Month Eight: Stress and Structure

Although it’s not over, August was probably the strangest month of My Year of Failure. Two Fringe productions simultaneously, and that co-occurred with the arrival of two separate houseguests loaded with tons of unspoken stress on each side. The first half of August was gearing up for the second half. No real structure to my life outside of “run around, do shows, sleep, repeat.” Which meant I didn’t get a whole lot of time to figure out what I needed to do and what I needed to keep up on.
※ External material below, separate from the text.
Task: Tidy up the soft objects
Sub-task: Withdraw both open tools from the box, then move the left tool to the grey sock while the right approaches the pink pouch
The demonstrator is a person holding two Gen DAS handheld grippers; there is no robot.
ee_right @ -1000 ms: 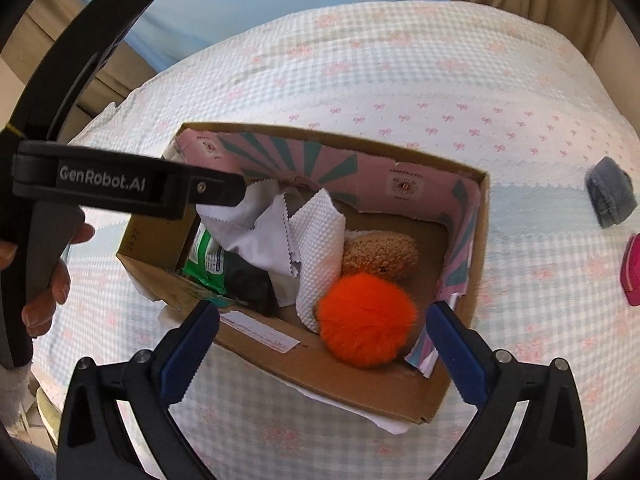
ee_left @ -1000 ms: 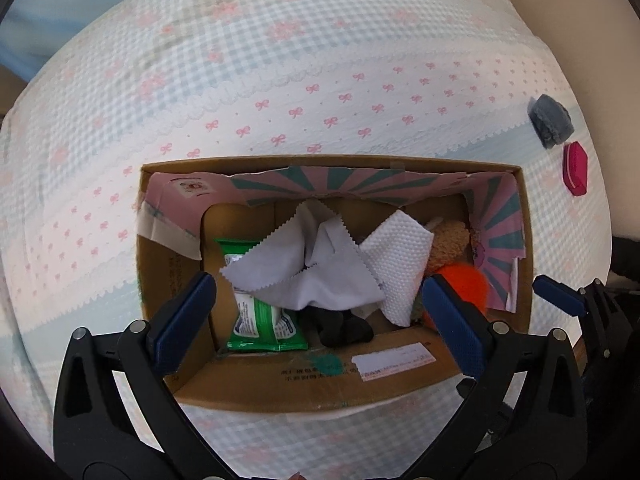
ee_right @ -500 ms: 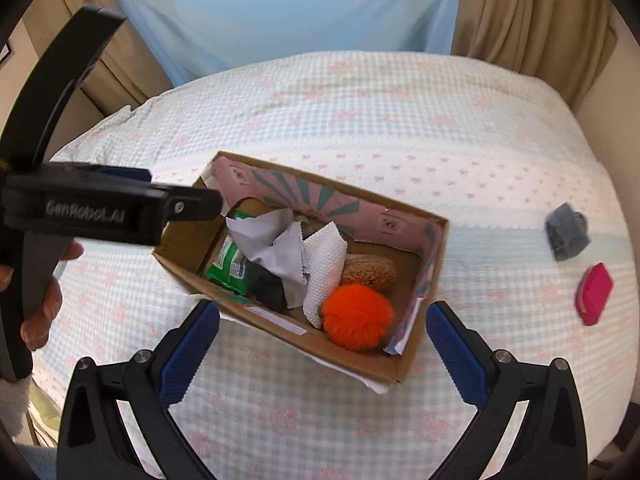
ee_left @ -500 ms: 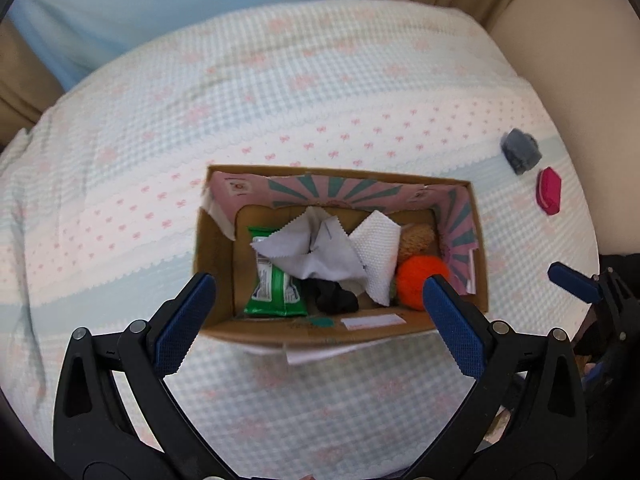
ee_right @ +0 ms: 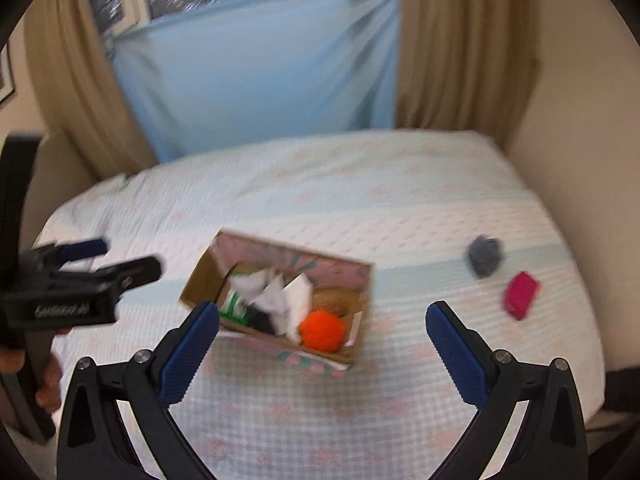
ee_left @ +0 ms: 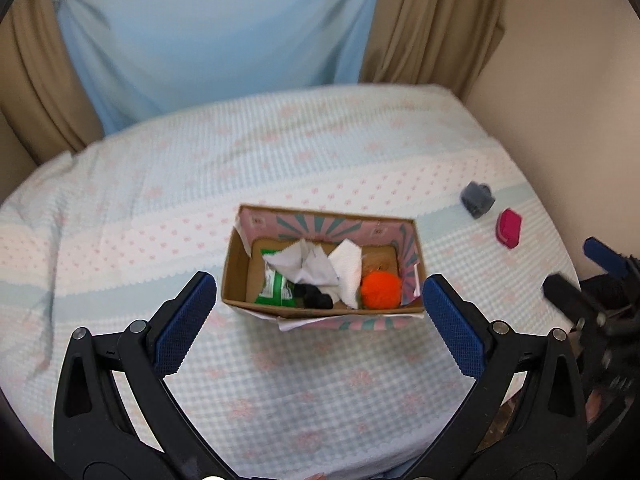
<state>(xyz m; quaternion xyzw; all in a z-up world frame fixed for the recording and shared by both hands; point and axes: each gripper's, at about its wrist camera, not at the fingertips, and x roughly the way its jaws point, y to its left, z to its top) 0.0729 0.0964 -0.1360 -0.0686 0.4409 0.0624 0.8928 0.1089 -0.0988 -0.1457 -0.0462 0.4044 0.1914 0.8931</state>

That’s not to say that I didn’t need the things I had. I did. Very much so. My guests especially. But combining Fringe with guests with a one-bedroom apartment made for days where I had no time to myself, and I didn’t pay attention to what I was doing to myself. And others too, I suppose, but I pretty much put life on hold until today. And that comes with its own benefits and costs. Ones that I’ll still be debating later tonight and then on to tomorrow.

So it’s tricky. I need to figure out what the last four months are going to look like. Because with the stress and structure of school, I need to be able to take care of my personal life too. And that might be very hard, but it might also be easier than I expect, because with structure comes definite blocks of precious time, blocks that I may very well make the most of instead of wasting away in front of the entertainment system. Which, let’s be fair, is important. But not every day, after all.

Who knows. August is over before it began and I have not a whole lot to show for it other than a couple of attempts to patch together the holes in my soul and my relationships. I’d like more than that for September.



Month Seven: Halfway Empty

July marks the halfway point of my year of failure. It also marks twelve months of being alone. Wherever my hopefully soon-to-be-ex-wife is at the moment I’m sure she is having a wonderful life. Meanwhile, I’m too scared, sad, and angry to go to a Canada Day party, so I’m watching old black and white movies on TV. Looks like there’s plenty of failure left for me in these last six months.



Month Five: Thirty-One Days, Twenty-Seven Speedbumps

I will get into this in more detail tomorrow when I do my May Boot Camp entry, but this month sucked pretty hard. I set myself a lot of goals and accomplished almost none of them. And it felt pretty crappy the first week, seeing no goals get accomplished. So that lead to more inertia, which lead to no completion, which was just a vicious cycle that lasted for quite a while.

Last week I started seeing a light at the end of the tunnel. It happened to coincide with the day that I slept for over 12 hours and woke up the next day feeling weird. I didn’t really like it, actually, but one thing I did like was that I was able to survey where I was, and remember that I needed to make TINY steps. Not great leaps. That started a slow climb up.

Twice in the past week I have verbally forgiven myself for not being able to do what I set out to do. I stopped listening to my music, or turned off my movie, and said out loud: “It is okay that you can’t do X today. It is not okay if you can’t do Y or Z today, but if you can’t get to X, it is okay. You will just try harder to do X tomorrow.” It is weird to think about myself doing that, but it’s what I did. And it also felt weird. But unlike the post-coma day, it was a good weird. So I will keep it up.

I have lots of other thoughts about failure and success and depression and motivation. But I need to take more time to compose them. When I have, though, I’ll put them up here. For now, though, it’s enough to have tried tonight, and succeeded more than I failed. And pick up for tomorrow. The last day of month five.